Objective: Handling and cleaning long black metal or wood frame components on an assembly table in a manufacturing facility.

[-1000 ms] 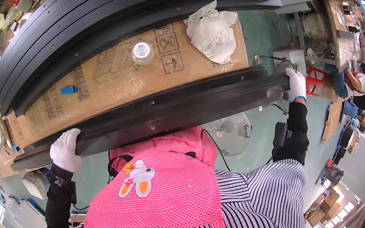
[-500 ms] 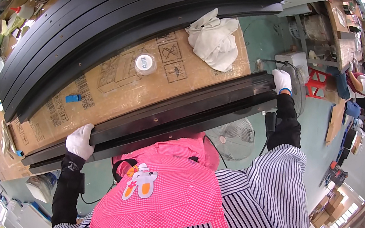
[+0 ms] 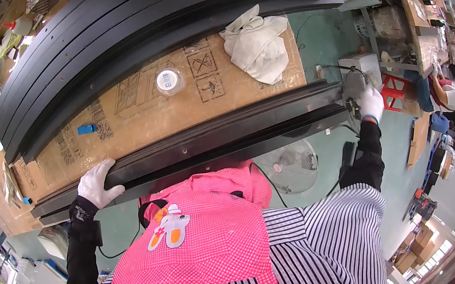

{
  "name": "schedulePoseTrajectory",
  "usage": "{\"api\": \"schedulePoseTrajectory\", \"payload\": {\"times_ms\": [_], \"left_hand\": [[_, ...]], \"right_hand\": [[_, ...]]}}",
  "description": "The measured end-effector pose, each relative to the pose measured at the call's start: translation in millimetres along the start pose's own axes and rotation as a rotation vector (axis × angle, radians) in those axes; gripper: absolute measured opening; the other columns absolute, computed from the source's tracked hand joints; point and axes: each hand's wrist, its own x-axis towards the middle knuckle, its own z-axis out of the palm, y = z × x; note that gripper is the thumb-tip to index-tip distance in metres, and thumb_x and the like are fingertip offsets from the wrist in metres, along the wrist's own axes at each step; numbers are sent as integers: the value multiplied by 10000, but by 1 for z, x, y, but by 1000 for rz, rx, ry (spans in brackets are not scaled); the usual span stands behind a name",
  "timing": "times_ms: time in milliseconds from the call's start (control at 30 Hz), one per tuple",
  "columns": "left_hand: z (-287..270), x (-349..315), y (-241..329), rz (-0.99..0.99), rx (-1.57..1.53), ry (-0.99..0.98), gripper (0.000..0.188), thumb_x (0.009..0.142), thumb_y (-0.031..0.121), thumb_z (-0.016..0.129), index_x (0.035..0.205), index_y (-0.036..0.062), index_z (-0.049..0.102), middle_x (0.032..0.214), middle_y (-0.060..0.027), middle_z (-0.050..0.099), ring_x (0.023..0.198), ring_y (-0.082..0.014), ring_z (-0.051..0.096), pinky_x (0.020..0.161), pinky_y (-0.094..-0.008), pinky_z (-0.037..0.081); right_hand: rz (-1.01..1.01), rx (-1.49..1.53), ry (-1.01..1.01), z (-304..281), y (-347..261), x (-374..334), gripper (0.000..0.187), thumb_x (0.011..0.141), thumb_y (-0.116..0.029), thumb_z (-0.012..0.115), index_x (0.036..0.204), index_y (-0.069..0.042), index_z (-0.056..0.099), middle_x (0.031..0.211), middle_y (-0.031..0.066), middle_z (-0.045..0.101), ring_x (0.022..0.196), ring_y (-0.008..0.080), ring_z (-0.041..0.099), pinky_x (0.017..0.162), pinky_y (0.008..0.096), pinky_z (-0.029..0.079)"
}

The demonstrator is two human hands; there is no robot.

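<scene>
Two long black bars, a far bar [image 3: 255,112] and a near bar [image 3: 275,135], lie side by side along the front edge of the cardboard-covered table [image 3: 130,121]. My left hand [image 3: 99,183], in a white glove, rests on the bars near their left end, thumb spread and fingers apart. Beyond their right end is my right hand [image 3: 371,103], also gloved, off the bars and in front of a fan [image 3: 354,90]. Its fingers look loosely stretched, though slightly blurred, and nothing shows in them.
Several curved black strips [image 3: 140,17] lie across the far side of the table. A white cloth [image 3: 259,47], a small lidded tub [image 3: 169,81] and a blue piece [image 3: 87,129] sit on the cardboard. Another fan [image 3: 292,164] stands below. A person [image 3: 449,96] works at the far right.
My right hand has let go of the bars' right end and moved outward to the right. My left hand has loosened, its thumb now spread. The view has shifted slightly.
</scene>
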Motion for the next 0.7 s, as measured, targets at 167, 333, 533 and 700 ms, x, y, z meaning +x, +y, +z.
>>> {"api": "schedulePoseTrajectory", "payload": {"times_ms": [167, 333, 533, 700], "left_hand": [[-9, 34, 3, 86, -144, -15, 660, 916, 489, 592, 1404, 50, 516, 1356, -222, 597, 1259, -408, 556, 1057, -470, 448], [-22, 80, 57, 243, -147, -89, 652, 968, 515, 515, 1405, 31, 511, 1312, -247, 617, 1218, -410, 578, 1021, -473, 465], [-17, 117, 127, 301, -230, -146, 588, 975, 472, 515, 1364, 33, 543, 1212, -249, 656, 1134, -415, 620, 973, -466, 490], [-5, 123, 129, 253, -210, -127, 581, 976, 459, 520, 1374, 37, 547, 1236, -245, 655, 1144, -417, 621, 984, -467, 489]], "right_hand": [[613, 1013, -125, 37, 11, -143, 202, 833, -203, 734, 956, -63, 657, 897, 154, 690, 864, 358, 687, 760, 454, 550], [260, 883, -549, -65, -216, -228, 390, 766, -194, 798, 1065, -22, 617, 912, 100, 696, 857, 273, 708, 796, 380, 566], [1859, 2440, -234, -58, -296, -220, 163, 928, -166, 638, 1029, -44, 598, 932, 65, 708, 915, 256, 690, 901, 439, 560], [1802, 2436, -245, -23, -311, -204, 44, 901, -103, 625, 945, -106, 622, 830, 48, 667, 757, 213, 641, 719, 382, 549]]}}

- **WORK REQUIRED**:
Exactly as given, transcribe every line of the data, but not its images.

- **WRITTEN REPLY**:
Objective: Handling and cleaning long black metal or wood frame components on an assembly table in a manufacturing facility.

[-1000 ms] 
[-500 ms] 
[+0 ms] 

{
  "name": "schedulePoseTrajectory",
  "usage": "{\"api\": \"schedulePoseTrajectory\", \"payload\": {\"times_ms\": [_], \"left_hand\": [[_, ...]], \"right_hand\": [[_, ...]]}}",
  "description": "The measured end-effector pose, each relative to the pose measured at the call's start: translation in millimetres along the start pose's own axes and rotation as a rotation vector (axis × angle, radians) in those axes; gripper: absolute measured opening; the other columns absolute, computed from the source's tracked hand joints; point and axes: each hand's wrist, its own x-axis towards the middle knuckle, its own z-axis out of the palm, y = z × x; note that gripper is the thumb-tip to index-tip distance in metres, and thumb_x and the like are fingertip offsets from the wrist in metres, along the wrist's own axes at each step; numbers are sent as integers: the value multiplied by 10000, but by 1 for z, x, y, but by 1000 for rz, rx, ry (spans in brackets are not scaled); the usual span stands behind a name",
  "timing": "times_ms: time in milliseconds from the call's start (control at 30 Hz), one per tuple",
  "columns": "left_hand: z (-287..270), x (-349..315), y (-241..329), rz (-0.99..0.99), rx (-1.57..1.53), ry (-0.99..0.98), gripper (0.000..0.188), thumb_x (0.009..0.142), thumb_y (-0.031..0.121), thumb_z (-0.016..0.129), index_x (0.035..0.205), index_y (-0.036..0.062), index_z (-0.049..0.102), middle_x (0.032..0.214), middle_y (-0.060..0.027), middle_z (-0.050..0.099), ring_x (0.023..0.198), ring_y (-0.082..0.014), ring_z (-0.051..0.096), pinky_x (0.020..0.161), pinky_y (-0.094..-0.008), pinky_z (-0.037..0.081); right_hand: rz (-1.01..1.01), rx (-1.49..1.53), ry (-1.01..1.01), z (-304..281), y (-347..261), x (-374..334), gripper (0.000..0.187), thumb_x (0.011..0.141), thumb_y (-0.116..0.029), thumb_z (-0.012..0.115), index_x (0.036..0.204), index_y (-0.069..0.042), index_z (-0.056..0.099), middle_x (0.031..0.211), middle_y (-0.031..0.066), middle_z (-0.045..0.101), ring_x (0.022..0.196), ring_y (-0.008..0.080), ring_z (-0.041..0.099), pinky_x (0.017..0.162), pinky_y (0.008..0.096), pinky_z (-0.029..0.079)"
}

The demonstrator is two human hands; there is no robot.

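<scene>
Two long black bars, a far bar [image 3: 255,112] and a near bar [image 3: 275,135], lie side by side along the front edge of the cardboard-covered table [image 3: 130,121]. My left hand [image 3: 99,183], in a white glove, rests on the bars near their left end, thumb spread and fingers apart. Beyond their right end is my right hand [image 3: 371,103], also gloved, off the bars and in front of a fan [image 3: 354,90]. Its fingers look loosely stretched, though slightly blurred, and nothing shows in them.
Several curved black strips [image 3: 140,17] lie across the far side of the table. A white cloth [image 3: 259,47], a small lidded tub [image 3: 169,81] and a blue piece [image 3: 87,129] sit on the cardboard. Another fan [image 3: 292,164] stands below. A person [image 3: 449,96] works at the far right.
My right hand has let go of the bars' right end and moved outward to the right. My left hand has loosened, its thumb now spread. The view has shifted slightly.
</scene>
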Motion for the next 0.7 s, as measured, targets at 167, 333, 533 and 700 ms, x, y, z meaning +x, +y, +z.
>>> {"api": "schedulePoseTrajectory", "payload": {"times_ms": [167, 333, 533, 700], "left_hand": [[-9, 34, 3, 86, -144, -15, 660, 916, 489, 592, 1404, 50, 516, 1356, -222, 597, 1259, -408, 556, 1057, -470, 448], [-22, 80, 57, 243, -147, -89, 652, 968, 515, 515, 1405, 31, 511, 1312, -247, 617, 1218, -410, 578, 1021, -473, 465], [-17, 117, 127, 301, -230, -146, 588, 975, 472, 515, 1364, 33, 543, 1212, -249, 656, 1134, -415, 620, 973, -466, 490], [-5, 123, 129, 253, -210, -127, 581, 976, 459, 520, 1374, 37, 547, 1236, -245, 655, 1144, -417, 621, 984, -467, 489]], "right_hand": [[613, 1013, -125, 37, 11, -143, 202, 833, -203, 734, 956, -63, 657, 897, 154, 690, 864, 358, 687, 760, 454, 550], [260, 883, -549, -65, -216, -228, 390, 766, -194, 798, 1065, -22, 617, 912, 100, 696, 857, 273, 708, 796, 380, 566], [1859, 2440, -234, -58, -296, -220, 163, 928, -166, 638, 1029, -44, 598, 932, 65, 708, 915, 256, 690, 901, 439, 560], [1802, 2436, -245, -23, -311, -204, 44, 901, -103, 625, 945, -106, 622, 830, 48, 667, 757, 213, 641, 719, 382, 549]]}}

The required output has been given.